*TASK GOAL*.
Find the line in the data below that contains "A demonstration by". Return that line and all the lines after it, unchanged.

*Dataset items*.
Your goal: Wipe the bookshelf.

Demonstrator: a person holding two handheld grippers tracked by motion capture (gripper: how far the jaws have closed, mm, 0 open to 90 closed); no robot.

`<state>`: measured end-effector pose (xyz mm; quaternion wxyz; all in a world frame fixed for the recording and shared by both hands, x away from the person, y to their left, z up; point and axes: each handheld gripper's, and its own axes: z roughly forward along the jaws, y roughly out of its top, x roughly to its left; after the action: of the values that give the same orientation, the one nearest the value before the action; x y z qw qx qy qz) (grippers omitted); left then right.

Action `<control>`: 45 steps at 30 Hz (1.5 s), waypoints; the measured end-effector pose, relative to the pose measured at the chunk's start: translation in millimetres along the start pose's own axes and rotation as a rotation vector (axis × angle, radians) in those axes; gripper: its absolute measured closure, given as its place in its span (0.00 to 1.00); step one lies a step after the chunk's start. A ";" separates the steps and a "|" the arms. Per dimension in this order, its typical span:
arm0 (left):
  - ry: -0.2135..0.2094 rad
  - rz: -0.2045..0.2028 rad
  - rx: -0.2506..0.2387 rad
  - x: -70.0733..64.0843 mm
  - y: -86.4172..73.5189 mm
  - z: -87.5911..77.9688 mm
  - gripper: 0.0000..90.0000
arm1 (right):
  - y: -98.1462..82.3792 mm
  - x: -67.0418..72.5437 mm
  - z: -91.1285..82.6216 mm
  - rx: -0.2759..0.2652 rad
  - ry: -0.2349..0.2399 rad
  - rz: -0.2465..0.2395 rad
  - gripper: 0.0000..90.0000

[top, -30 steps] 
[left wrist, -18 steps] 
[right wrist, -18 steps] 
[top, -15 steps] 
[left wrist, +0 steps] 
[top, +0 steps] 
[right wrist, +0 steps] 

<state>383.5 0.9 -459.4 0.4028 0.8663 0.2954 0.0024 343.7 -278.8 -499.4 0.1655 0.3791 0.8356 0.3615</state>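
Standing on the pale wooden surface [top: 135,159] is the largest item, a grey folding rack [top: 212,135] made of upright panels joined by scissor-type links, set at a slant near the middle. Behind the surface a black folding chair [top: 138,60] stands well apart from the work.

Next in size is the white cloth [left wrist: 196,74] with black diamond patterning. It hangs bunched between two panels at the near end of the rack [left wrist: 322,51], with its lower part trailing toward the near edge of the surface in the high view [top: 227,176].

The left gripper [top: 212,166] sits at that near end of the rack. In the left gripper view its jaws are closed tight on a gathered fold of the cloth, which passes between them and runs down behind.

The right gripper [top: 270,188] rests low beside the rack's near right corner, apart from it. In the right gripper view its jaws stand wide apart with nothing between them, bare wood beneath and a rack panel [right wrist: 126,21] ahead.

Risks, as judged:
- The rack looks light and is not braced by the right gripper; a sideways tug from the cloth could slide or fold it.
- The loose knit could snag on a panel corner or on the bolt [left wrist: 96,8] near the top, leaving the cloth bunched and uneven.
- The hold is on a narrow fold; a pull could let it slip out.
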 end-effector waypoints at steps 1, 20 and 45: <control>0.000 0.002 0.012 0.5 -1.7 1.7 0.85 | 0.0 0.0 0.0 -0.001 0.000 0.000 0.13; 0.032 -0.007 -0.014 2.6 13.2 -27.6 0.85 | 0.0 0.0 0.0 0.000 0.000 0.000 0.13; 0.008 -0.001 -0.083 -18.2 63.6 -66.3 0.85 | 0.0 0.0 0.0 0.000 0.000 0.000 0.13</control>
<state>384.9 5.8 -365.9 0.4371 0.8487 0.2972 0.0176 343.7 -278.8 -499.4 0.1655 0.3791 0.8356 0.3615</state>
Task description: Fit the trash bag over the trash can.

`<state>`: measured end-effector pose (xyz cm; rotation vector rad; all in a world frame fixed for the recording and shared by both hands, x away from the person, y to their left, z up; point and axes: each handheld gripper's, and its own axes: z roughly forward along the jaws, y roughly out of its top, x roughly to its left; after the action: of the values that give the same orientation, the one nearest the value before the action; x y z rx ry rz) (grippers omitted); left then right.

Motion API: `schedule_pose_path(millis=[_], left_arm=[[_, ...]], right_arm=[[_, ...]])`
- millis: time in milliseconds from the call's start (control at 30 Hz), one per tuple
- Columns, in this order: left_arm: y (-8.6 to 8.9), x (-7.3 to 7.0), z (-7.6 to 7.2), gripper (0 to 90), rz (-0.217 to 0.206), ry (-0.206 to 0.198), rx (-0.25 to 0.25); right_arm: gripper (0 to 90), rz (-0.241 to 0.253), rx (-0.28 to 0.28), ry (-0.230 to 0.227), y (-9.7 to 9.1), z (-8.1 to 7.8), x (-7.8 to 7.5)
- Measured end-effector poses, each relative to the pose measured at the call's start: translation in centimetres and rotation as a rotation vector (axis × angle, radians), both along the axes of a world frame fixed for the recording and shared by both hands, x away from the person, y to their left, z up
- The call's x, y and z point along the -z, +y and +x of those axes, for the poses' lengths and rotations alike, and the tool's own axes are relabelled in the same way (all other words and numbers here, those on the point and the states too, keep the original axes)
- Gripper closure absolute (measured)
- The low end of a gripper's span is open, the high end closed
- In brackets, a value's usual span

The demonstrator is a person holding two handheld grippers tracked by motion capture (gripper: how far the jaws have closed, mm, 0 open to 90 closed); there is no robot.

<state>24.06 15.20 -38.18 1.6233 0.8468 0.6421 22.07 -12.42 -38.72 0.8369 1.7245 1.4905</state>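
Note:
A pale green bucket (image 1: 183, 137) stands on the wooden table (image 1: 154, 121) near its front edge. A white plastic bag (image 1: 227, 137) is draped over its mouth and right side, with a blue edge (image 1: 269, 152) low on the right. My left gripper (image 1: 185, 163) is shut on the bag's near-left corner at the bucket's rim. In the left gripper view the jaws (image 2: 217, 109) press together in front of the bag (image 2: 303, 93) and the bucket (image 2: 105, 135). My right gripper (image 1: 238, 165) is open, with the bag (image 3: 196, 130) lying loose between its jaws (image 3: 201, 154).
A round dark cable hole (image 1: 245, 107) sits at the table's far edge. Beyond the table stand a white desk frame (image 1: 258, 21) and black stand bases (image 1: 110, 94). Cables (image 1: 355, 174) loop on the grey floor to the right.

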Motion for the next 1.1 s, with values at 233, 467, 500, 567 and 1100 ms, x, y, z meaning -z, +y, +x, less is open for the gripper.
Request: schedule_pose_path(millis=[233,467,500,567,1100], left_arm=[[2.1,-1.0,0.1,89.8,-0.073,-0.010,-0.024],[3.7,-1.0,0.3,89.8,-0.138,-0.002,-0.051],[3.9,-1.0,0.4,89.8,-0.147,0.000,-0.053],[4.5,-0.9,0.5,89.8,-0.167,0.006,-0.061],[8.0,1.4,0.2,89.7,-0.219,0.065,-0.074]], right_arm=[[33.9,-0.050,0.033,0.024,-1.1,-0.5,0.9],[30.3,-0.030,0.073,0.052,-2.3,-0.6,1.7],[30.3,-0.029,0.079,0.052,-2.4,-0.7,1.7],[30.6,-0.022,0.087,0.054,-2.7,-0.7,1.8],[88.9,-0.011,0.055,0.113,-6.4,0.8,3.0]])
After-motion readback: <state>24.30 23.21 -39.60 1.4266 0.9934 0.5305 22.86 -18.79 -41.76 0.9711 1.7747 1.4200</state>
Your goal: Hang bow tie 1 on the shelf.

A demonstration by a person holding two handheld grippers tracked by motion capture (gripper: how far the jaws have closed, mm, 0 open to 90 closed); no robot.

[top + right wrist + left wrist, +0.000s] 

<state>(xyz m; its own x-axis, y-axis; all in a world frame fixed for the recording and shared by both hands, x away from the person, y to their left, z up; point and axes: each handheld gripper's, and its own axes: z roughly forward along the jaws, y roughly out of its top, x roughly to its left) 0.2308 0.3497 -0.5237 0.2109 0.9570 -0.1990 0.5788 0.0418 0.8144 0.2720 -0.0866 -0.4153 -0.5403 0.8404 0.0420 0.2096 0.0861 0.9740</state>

*EXERCISE OUTPUT*.
A demonstration by a person holding two handheld grippers tracked by motion capture (gripper: how far the jaws have closed, mm, 0 open to 90 closed); no robot.

[top + right wrist + left wrist, +0.000s] 

<state>(xyz m; its own x-axis, y-axis; all in a world frame fixed for the recording and shared by both hands, x away from the person, y to their left, z up; point and axes: each handheld gripper's, and its own axes: z roughly forward along the jaws, y roughly out of its top, x roughly to its left) 0.2308 0.3497 -0.5237 0.2109 0.9570 -0.1990 0.5788 0.0418 0.8144 0.2720 -0.0866 -0.4153 -0.5403 0.8404 0.0420 0.2096 0.0861 0.9740</state>

With this, the answer is complete.